Czym mogą zaskoczyć piłkarze z Wiednia? Przede wszystkim ofensywą, w której trener Stoeger stawia na sporą wymienność pozycji i francuski duet napastników. Rapid często atakuje wieloma zawodnikami i szuka gry kombinacyjnej.

- Spodziewam się, że zagrają w ustawieniu 4-3-3. Warto zwrócić uwagę na Nikolausa Wurmbranda, który ma dopiero 19 lat, ale strzelił już trzy gole w lidze i został powołany do reprezentacji Austrii. Oprócz niego wyróżnić trzeba Claudy'ego Mbuyi'ego, który też świetnie wszedł w sezon, a w poprzednich rozgrywkach zdobył 21 bramek w drugiej lidze w barwach SKN St. Polten. Chłopak bardzo utalentowany, szybki, dynamiczny i wspierany przez podwieszonego Janisa Antiste. W ofensywie Rapid jest zdecydowanie najgroźniejszy - zaznacza Gilewicz.

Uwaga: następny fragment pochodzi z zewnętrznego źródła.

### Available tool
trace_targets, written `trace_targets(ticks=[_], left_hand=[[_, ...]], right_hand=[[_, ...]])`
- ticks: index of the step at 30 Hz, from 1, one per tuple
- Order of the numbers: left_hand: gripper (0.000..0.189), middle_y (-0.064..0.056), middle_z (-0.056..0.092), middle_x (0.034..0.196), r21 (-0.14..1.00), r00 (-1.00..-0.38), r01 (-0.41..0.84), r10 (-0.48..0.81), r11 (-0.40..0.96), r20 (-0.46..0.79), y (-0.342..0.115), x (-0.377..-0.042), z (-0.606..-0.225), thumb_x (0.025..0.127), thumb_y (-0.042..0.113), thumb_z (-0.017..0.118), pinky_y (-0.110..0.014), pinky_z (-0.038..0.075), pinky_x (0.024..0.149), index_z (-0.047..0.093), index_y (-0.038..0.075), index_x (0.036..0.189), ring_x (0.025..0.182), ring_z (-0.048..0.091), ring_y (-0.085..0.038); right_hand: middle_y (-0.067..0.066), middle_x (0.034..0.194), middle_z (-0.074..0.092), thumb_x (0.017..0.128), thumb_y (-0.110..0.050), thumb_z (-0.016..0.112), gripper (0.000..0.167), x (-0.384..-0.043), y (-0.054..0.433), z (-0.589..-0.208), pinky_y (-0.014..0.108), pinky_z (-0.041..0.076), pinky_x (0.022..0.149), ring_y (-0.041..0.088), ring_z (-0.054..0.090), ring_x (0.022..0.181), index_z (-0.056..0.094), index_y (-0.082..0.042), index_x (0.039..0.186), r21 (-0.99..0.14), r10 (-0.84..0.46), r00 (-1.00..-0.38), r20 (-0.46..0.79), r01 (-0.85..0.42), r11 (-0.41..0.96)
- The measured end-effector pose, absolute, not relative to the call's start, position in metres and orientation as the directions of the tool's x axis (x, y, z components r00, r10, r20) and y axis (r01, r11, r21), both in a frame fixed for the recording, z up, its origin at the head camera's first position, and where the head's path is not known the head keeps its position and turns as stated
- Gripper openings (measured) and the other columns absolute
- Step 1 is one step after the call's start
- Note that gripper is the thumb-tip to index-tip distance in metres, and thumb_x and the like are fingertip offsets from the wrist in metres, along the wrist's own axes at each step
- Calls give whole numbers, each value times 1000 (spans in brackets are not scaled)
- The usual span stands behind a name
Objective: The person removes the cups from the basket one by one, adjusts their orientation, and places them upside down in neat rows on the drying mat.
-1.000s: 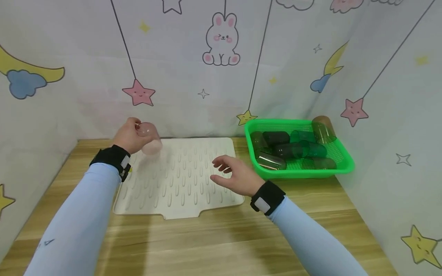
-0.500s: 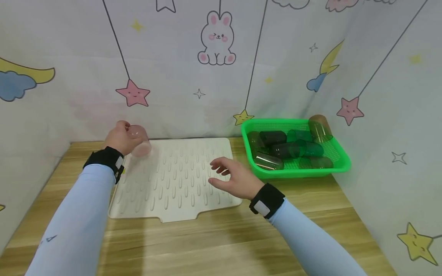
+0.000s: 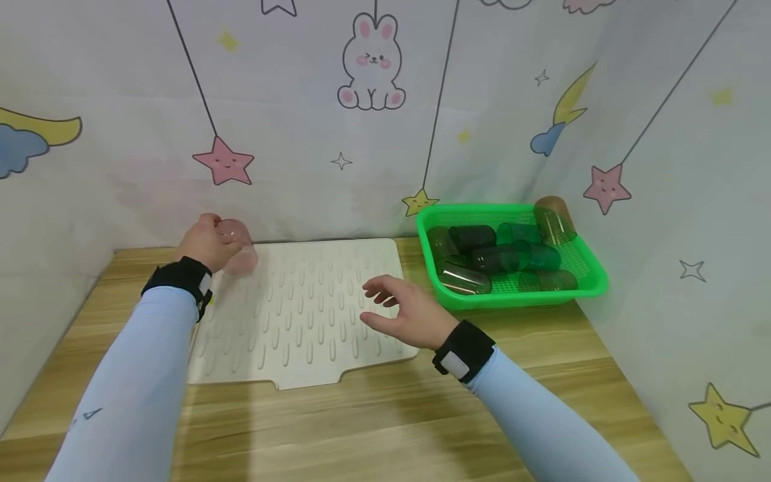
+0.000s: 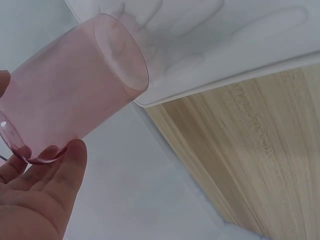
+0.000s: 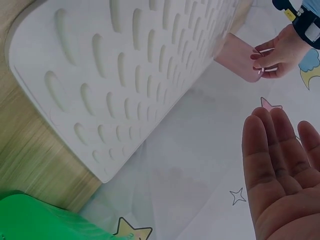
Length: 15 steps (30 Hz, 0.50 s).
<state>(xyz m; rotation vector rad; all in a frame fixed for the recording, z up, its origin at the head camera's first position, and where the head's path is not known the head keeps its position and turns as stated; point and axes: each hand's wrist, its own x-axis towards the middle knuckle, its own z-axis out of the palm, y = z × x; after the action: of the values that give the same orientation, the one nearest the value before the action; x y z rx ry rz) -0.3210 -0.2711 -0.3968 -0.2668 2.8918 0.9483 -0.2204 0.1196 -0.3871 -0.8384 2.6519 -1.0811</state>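
My left hand (image 3: 207,242) grips a pink see-through cup (image 3: 238,253) by its base end. The cup is mouth down, at the back left corner of a cream ribbed drying mat (image 3: 313,301). In the left wrist view, thumb and fingers curl around the base of the cup (image 4: 60,85), and its rim is right at the mat's corner. My right hand (image 3: 409,313) hovers over the mat's right side with fingers loosely bent, holding nothing. The right wrist view shows that palm (image 5: 287,190) with fingers extended.
A bright green basket (image 3: 524,299) stands at the back right, with several see-through dark, teal and brown cups lying in it. One amber cup (image 3: 554,221) leans on its back right corner. Printed cloth walls (image 3: 289,120) border the wooden table (image 3: 373,428).
The left hand has moved slightly left and lowered the pink cup a little at the mat's corner. The right hand has stayed nearly still. The head view has shifted slightly.
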Motion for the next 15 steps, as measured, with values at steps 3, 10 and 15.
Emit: trace_targets(ticks=[3, 10, 15], left_hand=[[82, -41, 34, 150, 580, -981, -189, -134, 792, -137, -274, -323, -400, 101, 30, 59, -66, 37, 113, 14, -11, 155, 131, 41, -54], [84, -41, 34, 150, 587, -980, -198, -139, 785, -145, -276, -326, -407, 101, 31, 60, -66, 38, 112, 13, -10, 156, 130, 42, -54], [83, -41, 35, 149, 578, -983, -182, -126, 796, -135, -278, -327, -409, 101, 32, 60, -66, 38, 112, 14, -12, 155, 129, 43, -54]], right_hand=[[3, 123, 66, 95, -35, 71, 46, -220, 120, -387, 43, 54, 102, 18, 63, 108, 59, -11, 133, -690, -552, -831, 59, -434, 579], [3, 123, 66, 95, -35, 71, 47, -220, 120, -388, 43, 54, 102, 18, 62, 109, 58, -12, 134, -690, -549, -834, 50, -426, 585], [3, 123, 66, 95, -35, 71, 47, -220, 120, -387, 42, 54, 102, 18, 63, 109, 58, -12, 134, -690, -551, -833, 55, -430, 582]])
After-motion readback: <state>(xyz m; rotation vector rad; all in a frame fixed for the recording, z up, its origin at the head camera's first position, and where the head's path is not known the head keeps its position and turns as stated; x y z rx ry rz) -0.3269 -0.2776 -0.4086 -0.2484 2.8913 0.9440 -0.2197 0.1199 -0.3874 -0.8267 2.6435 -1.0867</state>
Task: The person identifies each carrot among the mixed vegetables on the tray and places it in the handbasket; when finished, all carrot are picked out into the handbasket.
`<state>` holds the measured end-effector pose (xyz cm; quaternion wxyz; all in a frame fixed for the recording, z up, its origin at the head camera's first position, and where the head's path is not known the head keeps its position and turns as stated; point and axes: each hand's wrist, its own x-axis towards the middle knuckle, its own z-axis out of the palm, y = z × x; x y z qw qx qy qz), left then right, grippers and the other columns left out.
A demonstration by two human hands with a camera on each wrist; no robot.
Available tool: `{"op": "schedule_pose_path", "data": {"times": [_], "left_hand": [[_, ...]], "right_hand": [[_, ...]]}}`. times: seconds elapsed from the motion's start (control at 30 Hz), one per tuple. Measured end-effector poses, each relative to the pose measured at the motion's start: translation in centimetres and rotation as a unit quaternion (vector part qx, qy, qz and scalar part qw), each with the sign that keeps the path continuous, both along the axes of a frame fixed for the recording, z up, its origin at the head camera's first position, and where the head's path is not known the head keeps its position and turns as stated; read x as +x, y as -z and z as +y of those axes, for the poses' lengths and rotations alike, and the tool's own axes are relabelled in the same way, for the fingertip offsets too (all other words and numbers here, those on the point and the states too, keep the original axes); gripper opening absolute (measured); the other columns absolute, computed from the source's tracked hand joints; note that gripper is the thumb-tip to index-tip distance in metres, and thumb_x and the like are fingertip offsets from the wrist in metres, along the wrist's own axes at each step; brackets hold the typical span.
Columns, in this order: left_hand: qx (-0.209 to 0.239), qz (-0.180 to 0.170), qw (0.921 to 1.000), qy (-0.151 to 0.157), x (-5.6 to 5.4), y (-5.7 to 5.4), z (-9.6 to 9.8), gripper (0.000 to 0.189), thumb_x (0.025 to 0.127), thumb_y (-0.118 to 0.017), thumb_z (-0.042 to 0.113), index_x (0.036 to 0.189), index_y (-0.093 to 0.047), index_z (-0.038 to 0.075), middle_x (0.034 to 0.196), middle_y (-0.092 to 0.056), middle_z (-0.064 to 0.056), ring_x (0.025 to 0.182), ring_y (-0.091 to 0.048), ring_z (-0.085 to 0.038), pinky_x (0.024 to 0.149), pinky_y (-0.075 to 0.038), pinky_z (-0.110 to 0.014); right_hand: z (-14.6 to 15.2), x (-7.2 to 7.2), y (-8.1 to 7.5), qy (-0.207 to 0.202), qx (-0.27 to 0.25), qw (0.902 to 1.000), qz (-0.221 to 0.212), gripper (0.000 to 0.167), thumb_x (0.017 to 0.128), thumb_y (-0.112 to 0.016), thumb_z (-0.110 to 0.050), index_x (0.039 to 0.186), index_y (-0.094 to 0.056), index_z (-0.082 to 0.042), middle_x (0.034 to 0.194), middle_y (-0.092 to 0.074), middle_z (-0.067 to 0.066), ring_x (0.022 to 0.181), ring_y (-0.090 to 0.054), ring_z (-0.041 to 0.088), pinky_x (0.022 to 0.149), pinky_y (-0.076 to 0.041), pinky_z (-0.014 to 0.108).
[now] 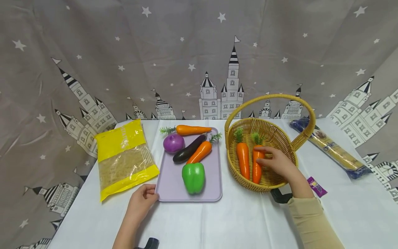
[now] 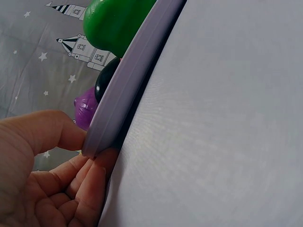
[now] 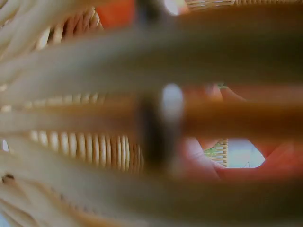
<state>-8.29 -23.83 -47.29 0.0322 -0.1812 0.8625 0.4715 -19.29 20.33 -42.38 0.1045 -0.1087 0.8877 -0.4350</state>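
My left hand (image 1: 141,200) pinches the near left corner of a lilac tray (image 1: 169,193), thumb on top and fingers beneath, as the left wrist view shows. On the tray lie a green bell pepper (image 1: 193,178), a purple onion (image 1: 173,143), a dark eggplant (image 1: 190,149), a carrot (image 1: 200,153) and, across the far edge, another carrot (image 1: 192,130). Inside a wicker basket (image 1: 280,135), my right hand (image 1: 278,162) reaches over the right-hand carrot (image 1: 257,169), thumb and forefinger apart with their tips over it. A second carrot (image 1: 243,160) lies beside it. Basket weave largely blocks the right wrist view.
A yellow bag of pasta (image 1: 125,159) lies left of the tray. To the right of the basket are a long pack of noodles (image 1: 332,148) and a small purple packet (image 1: 317,186). The basket's tall handle (image 1: 273,97) arches up above its bowl.
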Motion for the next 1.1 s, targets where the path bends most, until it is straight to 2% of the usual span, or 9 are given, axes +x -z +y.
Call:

Kibice Rapidu mają dobre wspomnienia z rywalizacji ich klubu przeciwko polskim drużynom. Rapid dotychczas grał z naszymi klubami na czterech różnych frontach w czterech różnych sezonach. W pięciu spotkaniach przegrał tylko raz, 43 lata temu przeciwko Widzewowi Łódź 3:5 w wyjazdowym meczu II rundy Pucharu Europy. W zeszłym sezonie piłkarze ze stolicy Austrii pokonali Wisłę Kraków w dwumeczu II rundy eliminacji Ligi Europy rezultatem 8:2. Z Lechem jeszcze nigdy nie rywalizowali, ale wiedzą, że muszą mieć się na baczności przed meczem w stolicy Wielkopolski.

- Trener Peter Stoeger powiedział ostatnio w jednym z wywiadów, że czeka ich bardzo trudny mecz w Poznaniu i mają świadomość tego, że Lech nie będzie łatwym rywalem - podsumowuje nasz rozmówca.

Mecz 1. kolejki Ligi Konferencji Lech Poznań - Rapid Wiedeń w czwartek 2 października o godzinie 18:45. Transmisja w Polsacie Sport 1 i Polsacie Sport Premium 1. Relację tekstową LIVE przeprowadzi portal WP SportoweFakty.